In order to assess the robustness of ROSIE towards variations in the data, we repeat the classification and evaluation steps for different alterations of the original data created by bootstrap sampling (see Figure 1A, right side). For $m$ data variations, the samples are separated in $m$ blocks of approximately equal size while keeping the proportion of the classes. Each block is subsequently filled to original size with data points that are sampled with replacement from the complete dataset. Again, we ensure preservation of the case proportion.
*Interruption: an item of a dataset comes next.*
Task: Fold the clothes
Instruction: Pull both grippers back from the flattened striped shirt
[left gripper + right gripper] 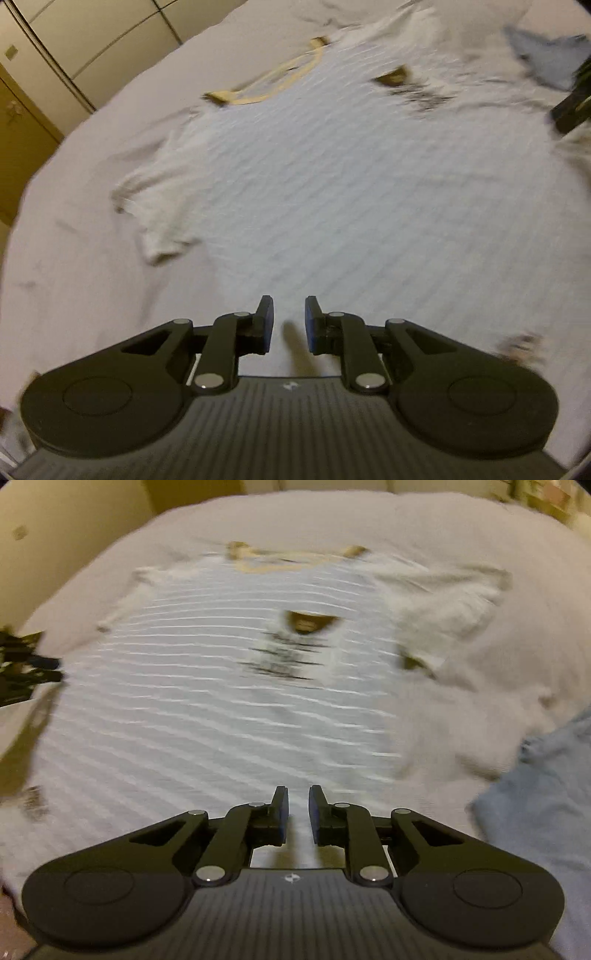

This sampling strategy ensures that each sample is contained in at least one bootstrap block. In the next step, classification is performed for each block given the parameters that were selected in the main Ensemble run. Finally, the entirety of influential samples found in the bootstrap runs are compared with the influential samples of the main run. Likewise, we examine the match of selected features found in the main run and the bootstrap runs. In addition to validating our procedure, this approach can be used to reduce the number of features to be evaluated by considering only those that have been repeatedly selected also in the bootstrap runs.

Simulation Study

In order to evaluate our ensemble compared to each individual method in a controlled setting in which the ground truth is known, we performed a simulation study on artificial data comprising 3200 features and 200 samples (as detailed in Supporting Information Section S3). Outliers were created in two different ways. First, a subgroup of samples was randomly selected and their labels switched. This reflects errors in the a priori classification. This was performed for 5% and 15% of the samples, respectively, leading to two datasets. Second, in order to mirror outliers in gene expression in the third dataset, 15% of the features were randomly selected and their standard deviation computed. Then, 5% of the samples were randomly selected and the values corresponding to the selected features increased by three times the respective standard deviation.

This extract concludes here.